▸ Problem requirements:
Every line of the listing below needs to be reproduced exactly.
_____
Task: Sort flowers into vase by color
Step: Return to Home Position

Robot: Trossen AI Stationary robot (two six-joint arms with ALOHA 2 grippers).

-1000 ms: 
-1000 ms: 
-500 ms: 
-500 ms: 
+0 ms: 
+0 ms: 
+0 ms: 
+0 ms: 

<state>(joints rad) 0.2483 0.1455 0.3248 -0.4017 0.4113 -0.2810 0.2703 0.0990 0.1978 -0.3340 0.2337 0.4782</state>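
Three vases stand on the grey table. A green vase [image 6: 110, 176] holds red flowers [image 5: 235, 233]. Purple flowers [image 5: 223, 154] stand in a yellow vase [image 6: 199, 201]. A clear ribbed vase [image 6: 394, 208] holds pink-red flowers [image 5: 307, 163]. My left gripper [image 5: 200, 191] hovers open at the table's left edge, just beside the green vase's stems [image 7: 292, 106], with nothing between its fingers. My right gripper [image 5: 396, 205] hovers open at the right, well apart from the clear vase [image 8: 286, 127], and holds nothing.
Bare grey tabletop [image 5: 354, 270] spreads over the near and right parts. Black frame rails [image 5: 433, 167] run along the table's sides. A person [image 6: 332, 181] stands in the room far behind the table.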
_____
▸ Result of the task:
Task: Sort flowers into vase by color
Step: Return to Home Position

Robot: Trossen AI Stationary robot (two six-joint arms with ALOHA 2 grippers).

-1000 ms: 
-1000 ms: 
-500 ms: 
-500 ms: 
+0 ms: 
+0 ms: 
+0 ms: 
+0 ms: 

<state>(joints rad) 0.2483 0.1455 0.3248 -0.4017 0.4113 -0.2810 0.2703 0.0990 0.1978 -0.3340 0.2337 0.4782</state>
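Three vases stand on the grey table. A green vase [image 6: 110, 176] holds red flowers [image 5: 235, 233]. Purple flowers [image 5: 223, 154] stand in a yellow vase [image 6: 199, 201]. A clear ribbed vase [image 6: 394, 208] holds pink-red flowers [image 5: 307, 163]. My left gripper [image 5: 200, 191] hovers open at the table's left edge, just beside the green vase's stems [image 7: 292, 106], with nothing between its fingers. My right gripper [image 5: 396, 205] hovers open at the right, well apart from the clear vase [image 8: 286, 127], and holds nothing.
Bare grey tabletop [image 5: 354, 270] spreads over the near and right parts. Black frame rails [image 5: 433, 167] run along the table's sides. A person [image 6: 332, 181] stands in the room far behind the table.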

No further answer is needed.